Start of PROVIDED INFORMATION

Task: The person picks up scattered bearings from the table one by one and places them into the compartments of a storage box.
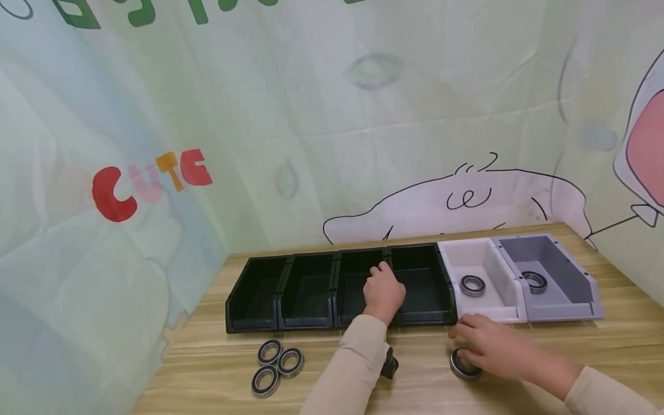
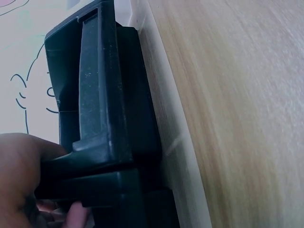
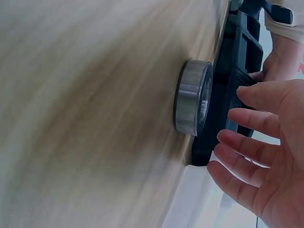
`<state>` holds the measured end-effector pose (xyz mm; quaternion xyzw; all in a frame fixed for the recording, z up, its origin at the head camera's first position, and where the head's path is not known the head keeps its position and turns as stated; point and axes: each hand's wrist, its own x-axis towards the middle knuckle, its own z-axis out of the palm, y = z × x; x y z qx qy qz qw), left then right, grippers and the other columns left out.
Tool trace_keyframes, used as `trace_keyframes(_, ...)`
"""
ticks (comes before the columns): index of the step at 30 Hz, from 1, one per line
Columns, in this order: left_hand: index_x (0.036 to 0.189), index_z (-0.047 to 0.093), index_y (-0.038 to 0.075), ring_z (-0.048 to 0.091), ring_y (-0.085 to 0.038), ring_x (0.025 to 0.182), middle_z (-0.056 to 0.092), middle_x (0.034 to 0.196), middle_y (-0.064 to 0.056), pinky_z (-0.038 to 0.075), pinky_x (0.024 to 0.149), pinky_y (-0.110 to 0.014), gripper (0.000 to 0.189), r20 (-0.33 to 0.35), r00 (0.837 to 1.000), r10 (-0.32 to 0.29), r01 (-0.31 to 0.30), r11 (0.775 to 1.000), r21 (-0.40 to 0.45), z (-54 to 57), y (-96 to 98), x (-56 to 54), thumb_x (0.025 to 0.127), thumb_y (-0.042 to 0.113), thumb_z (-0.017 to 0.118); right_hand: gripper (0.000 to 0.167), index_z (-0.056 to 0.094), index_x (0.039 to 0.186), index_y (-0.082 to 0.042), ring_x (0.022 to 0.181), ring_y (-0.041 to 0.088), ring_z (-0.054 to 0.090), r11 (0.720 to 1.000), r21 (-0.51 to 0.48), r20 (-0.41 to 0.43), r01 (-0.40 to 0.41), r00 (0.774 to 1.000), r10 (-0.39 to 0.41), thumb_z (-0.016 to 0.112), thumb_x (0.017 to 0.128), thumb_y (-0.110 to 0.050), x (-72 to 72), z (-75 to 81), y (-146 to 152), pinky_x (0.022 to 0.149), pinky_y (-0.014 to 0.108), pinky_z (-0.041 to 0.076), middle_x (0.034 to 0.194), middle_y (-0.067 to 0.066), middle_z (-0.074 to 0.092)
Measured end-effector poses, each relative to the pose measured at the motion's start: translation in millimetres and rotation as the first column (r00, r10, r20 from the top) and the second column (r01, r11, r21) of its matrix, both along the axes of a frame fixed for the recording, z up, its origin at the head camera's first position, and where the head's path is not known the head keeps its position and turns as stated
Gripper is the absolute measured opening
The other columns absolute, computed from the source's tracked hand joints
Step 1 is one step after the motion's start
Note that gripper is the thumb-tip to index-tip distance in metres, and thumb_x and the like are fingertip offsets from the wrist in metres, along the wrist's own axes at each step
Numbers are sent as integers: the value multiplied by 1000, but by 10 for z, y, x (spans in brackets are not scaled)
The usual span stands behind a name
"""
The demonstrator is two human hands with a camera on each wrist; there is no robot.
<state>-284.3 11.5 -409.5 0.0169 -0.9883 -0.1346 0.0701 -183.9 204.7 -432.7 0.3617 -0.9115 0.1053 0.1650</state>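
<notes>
My left hand [image 1: 384,291] grips the adjoining side walls of two black bins [image 1: 422,288], third and fourth from the left. In the left wrist view its thumb lies on one side of these walls [image 2: 90,190] and its fingers on the other. Over the table, in front of the white bin [image 1: 500,308], hovers my right hand [image 1: 490,343], beside a ball bearing [image 3: 189,99]. The right wrist view shows its fingers spread and relaxed, apart from that bearing. One bearing [image 1: 473,294] lies in the white bin, another [image 1: 539,289] in the grey bin [image 1: 570,311].
Three more bearings [image 1: 265,393] lie grouped on the wooden table [image 1: 207,369] at the left. Two other black bins [image 1: 306,320] stand at the row's left end. A printed curtain [image 1: 290,127] hangs behind the table. A black strap device [image 1: 389,364] is on the left wrist.
</notes>
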Motion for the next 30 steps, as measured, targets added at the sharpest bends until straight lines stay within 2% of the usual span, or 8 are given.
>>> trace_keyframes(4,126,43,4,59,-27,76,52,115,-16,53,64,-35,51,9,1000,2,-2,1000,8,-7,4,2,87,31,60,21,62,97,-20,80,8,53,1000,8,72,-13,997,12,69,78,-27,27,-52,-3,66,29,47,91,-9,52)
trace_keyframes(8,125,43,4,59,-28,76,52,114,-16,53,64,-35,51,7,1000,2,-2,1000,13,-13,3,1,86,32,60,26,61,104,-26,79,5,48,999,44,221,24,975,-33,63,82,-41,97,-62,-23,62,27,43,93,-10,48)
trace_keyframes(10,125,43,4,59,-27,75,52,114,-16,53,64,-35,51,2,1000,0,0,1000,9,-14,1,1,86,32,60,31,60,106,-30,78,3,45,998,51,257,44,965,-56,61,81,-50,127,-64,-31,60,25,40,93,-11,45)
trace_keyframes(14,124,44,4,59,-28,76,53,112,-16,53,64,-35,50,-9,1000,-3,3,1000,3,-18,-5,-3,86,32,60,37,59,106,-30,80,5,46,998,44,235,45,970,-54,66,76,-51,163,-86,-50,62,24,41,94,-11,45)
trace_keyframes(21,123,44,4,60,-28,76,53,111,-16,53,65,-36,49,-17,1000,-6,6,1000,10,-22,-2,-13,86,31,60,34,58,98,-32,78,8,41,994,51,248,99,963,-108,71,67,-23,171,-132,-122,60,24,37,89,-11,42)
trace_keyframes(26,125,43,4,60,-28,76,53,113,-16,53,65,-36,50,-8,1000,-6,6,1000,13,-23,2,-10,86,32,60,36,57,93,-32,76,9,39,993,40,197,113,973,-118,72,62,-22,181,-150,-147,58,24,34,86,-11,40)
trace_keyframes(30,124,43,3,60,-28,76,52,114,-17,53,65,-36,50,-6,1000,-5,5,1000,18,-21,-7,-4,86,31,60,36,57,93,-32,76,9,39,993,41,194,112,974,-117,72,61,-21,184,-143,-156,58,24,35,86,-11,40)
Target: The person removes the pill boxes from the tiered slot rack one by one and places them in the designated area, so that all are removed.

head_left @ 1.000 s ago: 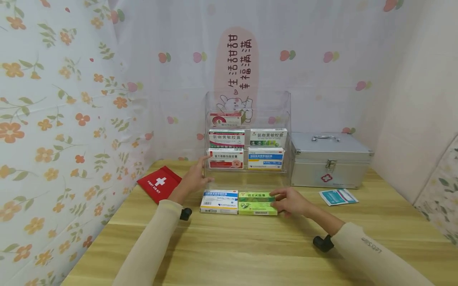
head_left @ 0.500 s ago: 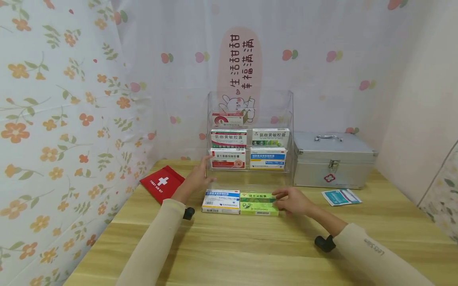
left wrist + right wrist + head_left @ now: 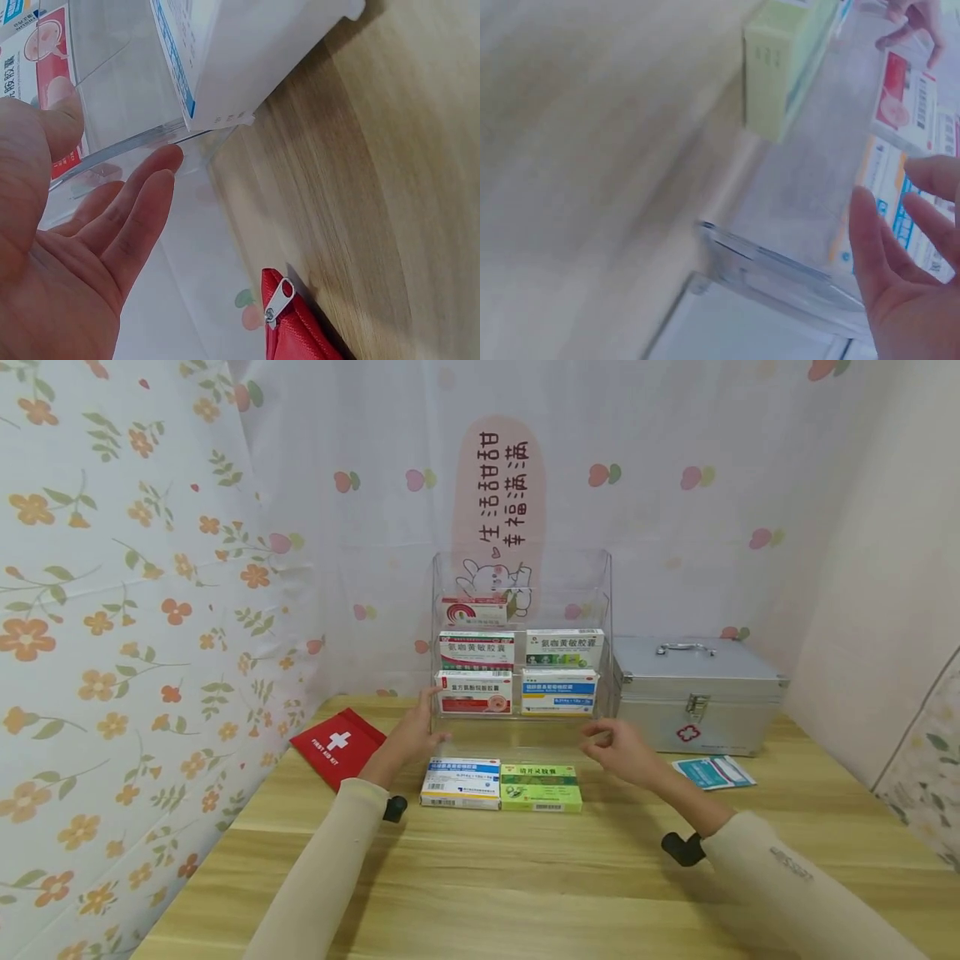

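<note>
Left hand [image 3: 405, 739]: at the left side edge of the clear rack [image 3: 517, 732], thumb against its front by the red-and-white box [image 3: 475, 693]; remaining fingers extended, slightly bent, outside the edge. Right hand [image 3: 618, 750]: raised at the rack's lower right, holding nothing; fingers loosely bent, gap between thumb and fingertips in the right wrist view.

Rack stands on the bench [image 3: 495, 885] against the patterned curtain [image 3: 660, 552]. Green box [image 3: 542, 787] and white-blue box [image 3: 460, 783] sit side by side at its foot, just below the right hand's level; cannot tell whether they are inside a bottom tier. Red-and-white box shares its tier with a blue-banded box [image 3: 559, 693]; further boxes above.

Left of rack: red pouch [image 3: 337, 747]. Right: silver case [image 3: 690, 710], teal packet [image 3: 712, 772] before it.
</note>
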Tool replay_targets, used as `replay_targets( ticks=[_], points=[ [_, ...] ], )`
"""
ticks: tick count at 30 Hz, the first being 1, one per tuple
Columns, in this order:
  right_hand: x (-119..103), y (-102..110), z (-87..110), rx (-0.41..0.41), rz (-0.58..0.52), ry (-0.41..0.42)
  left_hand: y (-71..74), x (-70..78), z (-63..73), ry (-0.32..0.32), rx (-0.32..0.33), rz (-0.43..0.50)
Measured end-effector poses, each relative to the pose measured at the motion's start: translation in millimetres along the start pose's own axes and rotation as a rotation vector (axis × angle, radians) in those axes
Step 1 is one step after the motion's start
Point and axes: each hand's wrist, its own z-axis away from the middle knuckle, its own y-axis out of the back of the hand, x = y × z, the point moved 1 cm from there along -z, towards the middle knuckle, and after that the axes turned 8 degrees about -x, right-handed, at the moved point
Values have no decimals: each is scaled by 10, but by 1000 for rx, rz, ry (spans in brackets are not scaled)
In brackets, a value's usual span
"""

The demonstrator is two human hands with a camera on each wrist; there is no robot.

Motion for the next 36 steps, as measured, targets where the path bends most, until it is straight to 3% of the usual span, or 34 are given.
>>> replay_targets(
  ticks=[6, 11, 25, 36],
  points=[
    [-134, 63, -133, 178, 235, 130, -11, 6, -16, 16, -1, -4],
    [-203, 81, -225, 240, 296, 154, -25, 3, -19, 15, 7, 3],
    [-181, 204, -441, 302, 408, 194, -20, 12, -16, 21, 1, 12],
    [-174, 281, -566, 210, 505, 66, -27, 15, 1, 19, 15, 18]
  ],
)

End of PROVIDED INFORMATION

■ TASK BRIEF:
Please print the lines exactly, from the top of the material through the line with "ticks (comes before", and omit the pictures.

■ FINISHED EXERCISE:
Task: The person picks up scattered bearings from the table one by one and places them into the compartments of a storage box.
`<state>` holds the measured end-effector pose (xyz mm; quaternion xyzw; all in a frame fixed for the recording, z up, its origin at the head camera's first position, and where the head's path is not known the head keeps its position and turns as stated; point and axes: each hand's wrist, its own x-axis towards the middle knuckle, its own z-axis out of the palm, y = z × x; x y z qx qy qz qw), left then right, grippers and the other columns left out.
Tool trace_keyframes, used as `trace_keyframes(_, ...)`
"""
ticks (comes before the columns): index of the step at 30 Hz, from 1, one per line

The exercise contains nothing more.